As salas disponíveis também sofrem com problemas de infraestrutura como falta de equipamentos, infiltrações, goteiras e deterioração da estrutura dos tetos.

Teto danificado em sala de aula do prédio de Letras. Foto: Arquivo Pessoal

O campus a noite

Alguns prédios que estão recebendo os alunos não têm aulas no período noturno em seu funcionamento tradicional, então não há funcionários de vigilância para garantir a segurança dos ambientes. Esse fato se relaciona com a hostilidade da universidade para com os alunos do período noturno de todo o campus. 

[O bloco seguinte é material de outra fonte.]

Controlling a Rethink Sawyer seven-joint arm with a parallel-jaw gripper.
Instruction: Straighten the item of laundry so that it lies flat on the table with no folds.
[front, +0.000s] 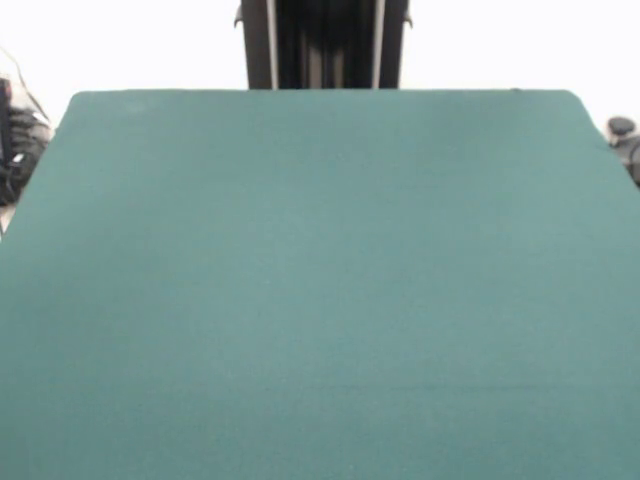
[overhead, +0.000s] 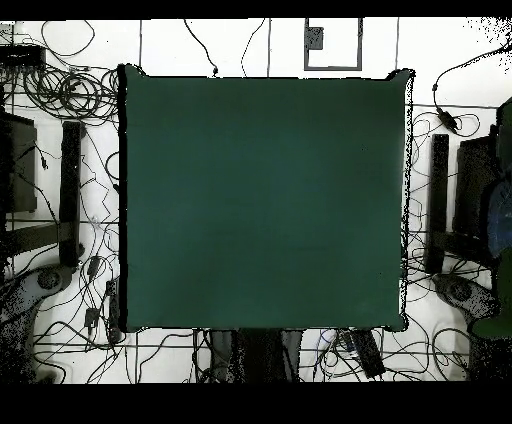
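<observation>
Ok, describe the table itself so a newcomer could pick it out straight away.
Seen from overhead, a white floor is strewn with black cables. The table is the big, nearly square slab in the middle of it. Its plain dark green cloth, bare in both views, is the only large one-colour surface there.

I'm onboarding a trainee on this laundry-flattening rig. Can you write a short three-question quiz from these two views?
1. True or false: a garment lies on the green table.
2. What runs across the floor around the table in the overhead view? A) cables B) water C) boxes
3. Fill in: the gripper is ____ in both views.

Key
1. False; the tabletop shows only its green cloth.
2. A; cables trail along the floor on several sides.
3. Absent; only the dark pedestal shows at the table's edge.
</observation>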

Vista noturna da Praça do Relógio. Foto: Marcos Santos/USP Imagens

Fanjul aponta que a recente criação da Pró-Reitoria de Inclusão e Pertencimento deve também levar em consideração a inclusão que se deteriora com a mudança de perfil de alunos de outros períodos. “É notório que no período noturno é onde mais recebemos a população trabalhadora e, em consequência, tem que ser providas todas as condições para eles”, aponta o professor. De acordo com as normas da Universidade, é dever da administração central da universidade fazer cumprir as resoluções dos conselhos centrais e do conselho universitário, dentre os quais está o funcionamento dos cursos de graduação. “Tem que ser um assunto não apenas dos cursos noturnos da FFLCH, mas de todos os cursos noturnos dos campi, em especial o campus do Butantã, porque ele está numa cidade com especiais problemas de vida noturna.”

Os cursos da universidade, como os da FFLCH, têm crescido consideravelmente, mas os prédios não acompanham o crescimento ou levam anos para serem adaptados. A Superintendência do Espaço Físico da USP contabiliza 40 planos diretores solicitados nos campi.